Monsieur le maire toutes ces années et vous n'êtes jamais arrivé à nous offrir des avenues larges qui font respirer la ville, à faire planter ou en exiger de le faire, des arbustes ou des fleurs quand malheureusement au contraire vous laissez déraciner, dans l'impunité des arbres centenaires et ce n'est pas quelques carrés de gazon éparpillés qui changeront notre quotidien et qui souvent sont le fait d'opérations ponctuelles sans lendemain ou posés la veille de visites de hauts responsables où vous êtes alors capable de miracles : faire croître des palmiers en une nuit !

Ou faire fleurir une avenue même sans printemps. Monsieur le maire, avec tout votre staff d'ingénieurs, d'architectes, de topographes, de conseillers vous n'arrivez, toujours pas, à donner à la ville un visage urbanistique harmonieux ; les parcelles de terrain, acquises pour certains depuis des décennies, restent toujours non viabilisées, transformées en décharges ou parking, les superficies des lots octroyées mettent au défi le plus grand des architectes à en faire naître une construction agréable à voir ou agréable à vivre, mais qui sèment déjà les graines de la laideur ,des conflits de voisinage, de la ruralisation des villes; pire encore, vous n'arrivez même pas à conserver ce qu'il y a de beau en délivrant des permis qui légalisent la défiguration de notre patrimoine immobilier qui a longtemps fait le charme et la singularité des villes.

Monsieur le maire je m'adresse à vous parce que vous êtes le premier responsable de la ville, sinon on m'aurait rendu coupable de n'avoir pas respecté la voie hiérarchique, et vous êtes en « principe » l'émanation de la volonté populaire, je dis bien en « principe » parce que vous pourriez me dire que ce poste je ne l'ai pas désiré, j'ai été désigné par mon parti ou plutôt ma tribu qui ont usé de tous les subterfuges pour que je puisse y accéder, non pour rendre service à ma ville mais pour être le serviteur de leurs intérêts.

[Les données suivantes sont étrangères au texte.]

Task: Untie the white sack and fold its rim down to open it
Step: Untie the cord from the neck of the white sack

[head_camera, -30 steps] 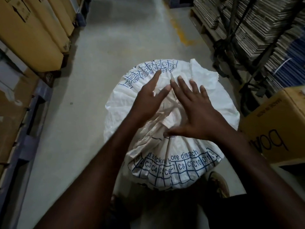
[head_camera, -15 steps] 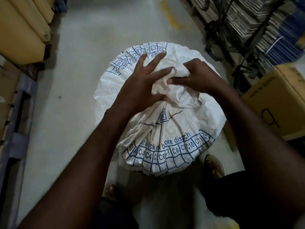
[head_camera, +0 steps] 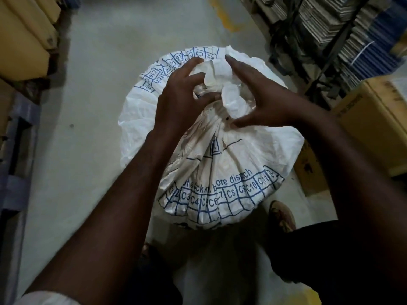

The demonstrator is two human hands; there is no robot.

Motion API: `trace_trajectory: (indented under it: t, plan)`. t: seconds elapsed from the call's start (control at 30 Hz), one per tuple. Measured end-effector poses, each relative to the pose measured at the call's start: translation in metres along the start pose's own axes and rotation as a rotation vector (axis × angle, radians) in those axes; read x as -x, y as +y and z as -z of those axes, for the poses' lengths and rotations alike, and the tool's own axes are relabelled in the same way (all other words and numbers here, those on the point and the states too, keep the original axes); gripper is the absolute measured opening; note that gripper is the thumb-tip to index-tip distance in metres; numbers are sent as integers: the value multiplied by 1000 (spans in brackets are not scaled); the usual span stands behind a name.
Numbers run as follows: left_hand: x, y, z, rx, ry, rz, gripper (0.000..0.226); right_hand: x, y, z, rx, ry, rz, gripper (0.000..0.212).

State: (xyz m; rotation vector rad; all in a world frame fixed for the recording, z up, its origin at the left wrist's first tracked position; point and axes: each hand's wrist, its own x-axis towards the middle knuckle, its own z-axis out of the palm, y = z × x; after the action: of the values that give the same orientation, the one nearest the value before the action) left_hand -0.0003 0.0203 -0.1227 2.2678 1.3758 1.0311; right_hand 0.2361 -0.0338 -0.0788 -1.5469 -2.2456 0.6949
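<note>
1. Right now the white sack [head_camera: 220, 172] stands on the floor [head_camera: 92, 106] between the person's feet, its neck knotted at the top.
2. Left hand [head_camera: 176, 102] and right hand [head_camera: 262, 100] curl around the knot [head_camera: 224, 93], fingers pinching it.
3. Untying looks barely begun; rim-folding remains.
4. Count: 1 sack, 1 knot, 2 hands.

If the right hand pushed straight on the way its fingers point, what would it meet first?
Probably the knotted neck of the white sack: the right hand cups it already, fingers toward the left hand. Depth is unclear.
</note>
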Motion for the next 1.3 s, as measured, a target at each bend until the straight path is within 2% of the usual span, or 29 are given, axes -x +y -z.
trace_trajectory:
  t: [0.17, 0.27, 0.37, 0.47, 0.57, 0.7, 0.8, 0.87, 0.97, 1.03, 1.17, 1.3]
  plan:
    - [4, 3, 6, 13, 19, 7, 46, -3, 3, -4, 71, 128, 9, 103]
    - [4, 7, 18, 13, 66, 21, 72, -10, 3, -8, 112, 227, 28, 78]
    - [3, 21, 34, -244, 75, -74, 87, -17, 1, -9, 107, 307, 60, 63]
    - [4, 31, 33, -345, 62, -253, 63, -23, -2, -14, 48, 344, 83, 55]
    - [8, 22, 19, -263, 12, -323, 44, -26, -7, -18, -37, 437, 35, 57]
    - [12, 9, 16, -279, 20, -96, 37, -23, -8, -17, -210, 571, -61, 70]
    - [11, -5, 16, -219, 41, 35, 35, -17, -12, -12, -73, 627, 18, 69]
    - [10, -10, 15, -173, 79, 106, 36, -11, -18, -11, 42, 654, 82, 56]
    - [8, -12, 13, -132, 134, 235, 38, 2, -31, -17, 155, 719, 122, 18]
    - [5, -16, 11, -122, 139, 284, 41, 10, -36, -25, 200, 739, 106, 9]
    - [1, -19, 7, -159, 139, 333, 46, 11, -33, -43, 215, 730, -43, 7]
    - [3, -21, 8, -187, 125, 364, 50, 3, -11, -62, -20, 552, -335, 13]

Vous pourriez, aussi, me dire que je suis arrivé là par accident !

Vous pourriez même reconnaître que vous n'avez pas assez de bagages pour gérer une ville avec toute sa complexité ou bien me dire que hélas j'ai les mains liées, mes prérogatives sont confisquées et je ne suis qu'un figurant, un exécutant de la volonté d'autrui qui véritablement, tire les ficelles.

Vous pourriez me dire aussi que le conseil communal est composé d'arrivistes ou d‘analphabètes, opportunistes, qui me tiennent en étau et servir la collectivité est le dernier de leur souci !

Mais moi monsieur le maire, citoyen que je suis, mon seul tort est d'assumer les conséquences de mes choix, si jamais je vous ai choisi! mais vous, tant que vous y êtes, vous devriez assumer la responsabilité qui en est la vôtre et nous rendre compte de vos réalisations ; vous n'avez qu'à dénoncer ceux qui entravent le développement de nos villes, vous n'avez qu'à faire appliquer la réglementation, dans toute sa rigueur ,vous n'avez qu'à faire respecter votre autorité ; sinon laissez la place à quelqu'un plus apte à se confronter aux obstacles, compétent et intègre si au moins vous avez le moindre sentiment pour ce pays, un minimum d'honneur et d'empathie envers vos concitoyens, je m'adresse surtout à vous, le carriériste et professionnel des élections mais qui ne peut se vanter de la moindre réalisation, malgré les années passées scellé à ce poste, je m'adresse aussi à vous futur candidat pour savoir où mettre le pied et si vous avez, ne serait-ce qu'un soupçon de volonté d'améliorer notre vécu.

Pour moi, vous êtes mon premier interlocuteur et notre porte- parole auprès de toutes les instances auxquelles je ne peux m'adresser directement. Le citoyen ne réclame pas la lune mais juste son droit de vivre, pleinement, sa citoyenneté, il est las d'interpeller, de manifester de se plaindre de souffrir dans l'indifférence et le mépris. À bon entendeur salut.